Mary Shiraef is a Ph.D. Candidate in political science. She specializes in comparative authoritarianism, national identity politics, and post-communism. Her work examines identity transmission, with a focus on collective memory, immigration, and sites of memorialization during and after periods of communist, authoritarian rule. Shiraef's PhD dissertation to address two lines of research: (1) how are minority identities transformed under authoritarian institutions and (2) under which conditions are they linked to lasting political beliefs and behaviors? With support from the National Science Foundation (NSF)-funded American Political Science Association's Doctoral Dissertation Grant (APSA DDRIG), a Boren Fellowship, a Fulbright-Hays (DDRA), and several other awards, she uses original historical and contemporary data from those born in Albania or in northern Greece between 1800 to 2022.

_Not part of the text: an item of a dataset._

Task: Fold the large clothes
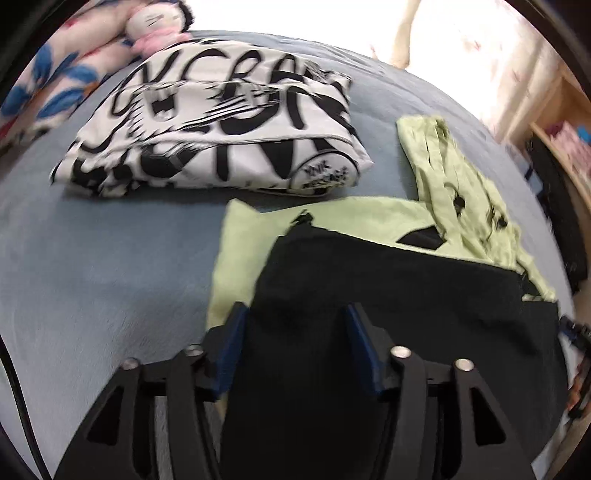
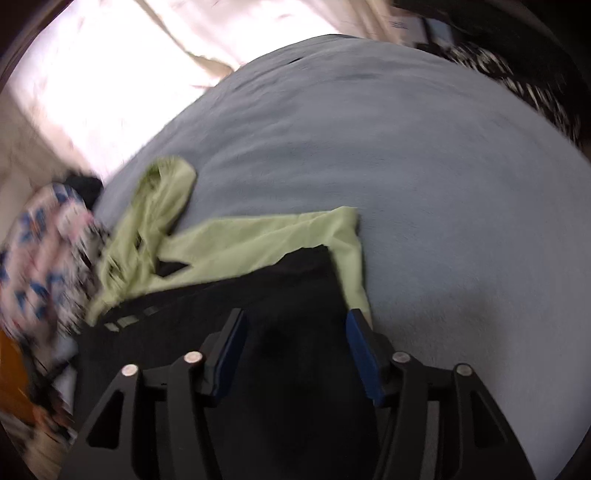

Shiraef's research connects with post-Soviet legacy studies literature on identity as well as migration, diaspora, nationalism, and authoritarianism literature. Shiraef is also a recent contributor to #openscience efforts, having led an international team called the COVID Border Accountability Project (COBAP), which hand-coded an original dataset of border policies introduced in response to the COVID-19 pandemic. COBAP covered 200+ countries and associated island territories and was published in the open access, peer-reviewed journal Scientific Data in the Nature Portfolio.

The second study she led using the data yielded no evidence that 2020 international border closures curbed the spread of COVID, published in Scientific Reports also in Nature. A third ongoing COBAP study, co-led with Paul Friesen, examines the political motivations of pandemic border closures. Mary's COBAP research has been featured in several major media publications, such as the Conversation, Healthline, and the Atlantic.